Previously, Topping was executive director of CDP, launching new programs and partnerships including supply chain, water, forests and cities. He has 18 years’ experience in the private sector, including as a member of the management board of the world's largest manufacturer of brake pads, TMD Friction.
He is a commissioner on the Energy Transitions Commission and has been instrumental in the launch of many collaborative initiatives such as Science Based Targets, Business for Nature and the Global Commons Alliance.
He holds an MA in Mathematics from Cambridge University, Cambridge, UK and an MSc in Holistic Science from Schumacher College, Devon, UK

Moderator

White is responsible for the content across all Conexus Financial’s institutional media and events. She is responsible for directing the bi-annual Fiduciary Investors Symposium which challenges global investors on investment best practice and aims to place the responsibilities of investors in wider societal, and political contexts, as well as promote the long-term stability of markets and sustainable retirement incomes.
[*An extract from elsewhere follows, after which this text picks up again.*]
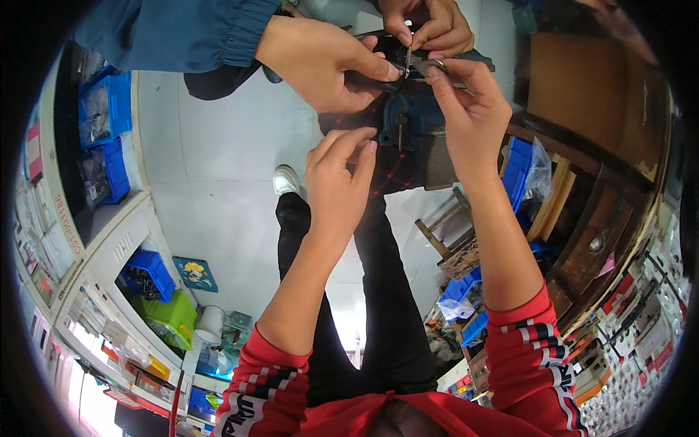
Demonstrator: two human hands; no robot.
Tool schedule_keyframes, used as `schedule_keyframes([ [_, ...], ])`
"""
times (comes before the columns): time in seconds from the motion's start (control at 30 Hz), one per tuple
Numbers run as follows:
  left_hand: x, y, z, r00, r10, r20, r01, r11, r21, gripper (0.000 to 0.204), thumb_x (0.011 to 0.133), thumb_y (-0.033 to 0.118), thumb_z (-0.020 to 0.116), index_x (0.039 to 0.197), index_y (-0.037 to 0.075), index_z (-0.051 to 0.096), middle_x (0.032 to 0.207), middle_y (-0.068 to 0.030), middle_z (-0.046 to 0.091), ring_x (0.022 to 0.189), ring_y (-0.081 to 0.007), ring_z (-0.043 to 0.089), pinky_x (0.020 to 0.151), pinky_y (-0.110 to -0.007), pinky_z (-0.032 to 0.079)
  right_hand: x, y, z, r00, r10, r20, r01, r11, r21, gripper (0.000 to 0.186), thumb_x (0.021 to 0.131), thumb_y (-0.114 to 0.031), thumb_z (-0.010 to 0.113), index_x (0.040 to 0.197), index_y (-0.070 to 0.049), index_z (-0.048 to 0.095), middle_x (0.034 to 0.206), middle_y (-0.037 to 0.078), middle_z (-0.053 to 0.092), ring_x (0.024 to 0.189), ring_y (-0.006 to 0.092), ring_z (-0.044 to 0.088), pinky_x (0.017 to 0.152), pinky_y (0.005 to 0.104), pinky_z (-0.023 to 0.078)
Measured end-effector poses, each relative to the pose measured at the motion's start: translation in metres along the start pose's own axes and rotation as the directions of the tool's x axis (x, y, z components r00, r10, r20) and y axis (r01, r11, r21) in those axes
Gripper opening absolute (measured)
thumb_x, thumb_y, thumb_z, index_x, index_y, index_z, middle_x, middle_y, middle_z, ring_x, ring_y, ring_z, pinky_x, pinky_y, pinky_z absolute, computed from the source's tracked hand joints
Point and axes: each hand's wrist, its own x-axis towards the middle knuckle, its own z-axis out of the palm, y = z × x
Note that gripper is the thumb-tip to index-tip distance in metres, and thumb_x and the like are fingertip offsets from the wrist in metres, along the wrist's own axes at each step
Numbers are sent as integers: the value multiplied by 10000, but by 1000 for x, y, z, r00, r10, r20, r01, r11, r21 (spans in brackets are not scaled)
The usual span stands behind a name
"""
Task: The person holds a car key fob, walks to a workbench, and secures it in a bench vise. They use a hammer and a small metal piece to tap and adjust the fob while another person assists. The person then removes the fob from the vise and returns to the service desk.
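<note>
My right hand pinches a small curved metal piece at the top centre. My left hand hovers lower, beside the vise, its fingers loosely bent and holding nothing that I can see. Another person in a blue sleeve has one hand gripping a black object and the other hand pinching a small thin piece, both close to my right fingertips. Beneath these hands stands a dark blue bench vise on a dark support with red lines.
Shelving with blue bins and a green bin lines the left. A wooden cabinet, more bins and a wooden stool are on the right. A patterned board lies at lower left.
</note>
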Motion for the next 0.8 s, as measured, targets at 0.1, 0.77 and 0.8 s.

She is the editor of conexust1f.flywheelstaging.com, the online news and analysis site for the world’s largest institutional investors. White has been an investment journalist for more than 20 years and has edited industry journals including Investment & Technology, Investor Weekly and MasterFunds Quarterly. She was previously editorial director of InvestorInfo and has worked as a freelance journalist for the Australian Financial Review, CFO, Asset and Asia Asset Management. She has a Bachelor of Economics from Sydney University and a Master of Arts in Journalism from the University of Technology, Sydney. She was previously a columnist for the Canadian publication, Corporate Knights, which is distributed by the Globe and Mail and The Washington Post. White is currently a fellow in the Finance Leaders Fellowship at the Aspen Institute. The two-year program consists of 22 fellows and seeks to develop the next generation of responsible, community-spirited leaders in the global finance industry.

Key takeaways

  • We are making progress on various levels:
    • 120 countries have now committed to net zero
    • More and more private players and cities are committing to net zero
    • It is becoming increasingly easy to understand which stakeholders are on the right pathway to net zero and which are not
  • Investors can join the race to zero club to accelerate action and place constructive pressure on their manager partners to follow suit.
  • There is inevitable disruption here so we need to commit ourselves to the transition. Trump promised to bring back coal. It’s down 30 per cent. We all need to get on board.
  • The future has the potential to look very different to today in the most positive sense. Asset owners are amongst the most influential voices in the world so speak up to help mould a better tomorrow.